About this exercise.
Pictures must be left out. Print the lines from the beginning of the material through the line holding "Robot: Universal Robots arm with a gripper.", exactly and nothing else.
+++ The data +++
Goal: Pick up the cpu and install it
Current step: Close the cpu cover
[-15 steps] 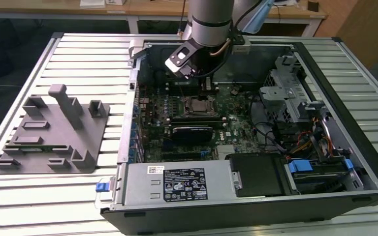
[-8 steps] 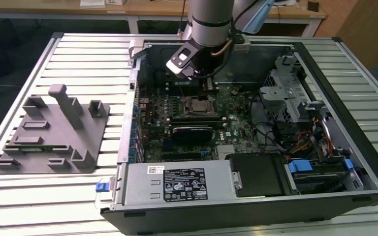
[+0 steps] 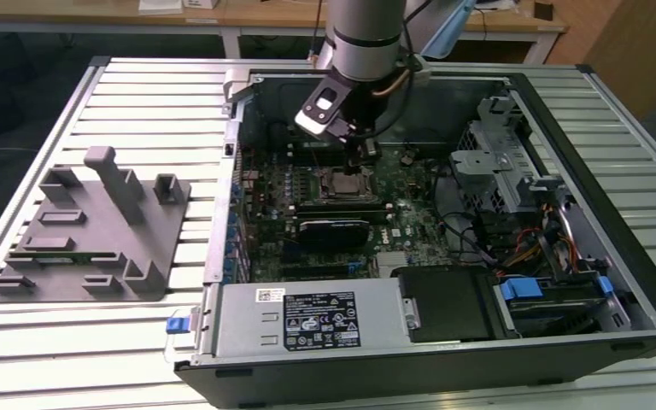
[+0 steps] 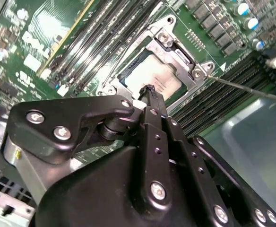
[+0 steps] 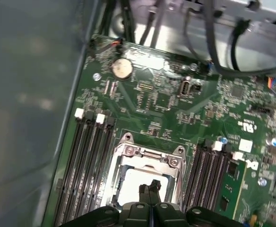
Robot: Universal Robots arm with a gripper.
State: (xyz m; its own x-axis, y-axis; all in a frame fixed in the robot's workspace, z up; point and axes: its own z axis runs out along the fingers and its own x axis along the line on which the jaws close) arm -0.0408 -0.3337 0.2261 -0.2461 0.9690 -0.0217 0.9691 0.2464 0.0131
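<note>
Black hand (image 4: 149,90) clenched, empty, over flat silvery-grey square cpu (image 4: 152,74) in metal socket frame (image 4: 176,48). Probably light, stiff, fragile; grip opposite edges.

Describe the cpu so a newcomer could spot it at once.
In the open computer case, find the green motherboard and its metal socket frame between two banks of black memory slots. The cpu lies inside that frame, beneath the tool: the one flat, pale silvery square among them.
</note>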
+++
Task result.
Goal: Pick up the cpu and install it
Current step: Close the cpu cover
[-15 steps] 
[-8 steps] 
[+0 steps] 
[+0 steps] 
[+0 steps] 
Robot: Universal Robots arm with a gripper.

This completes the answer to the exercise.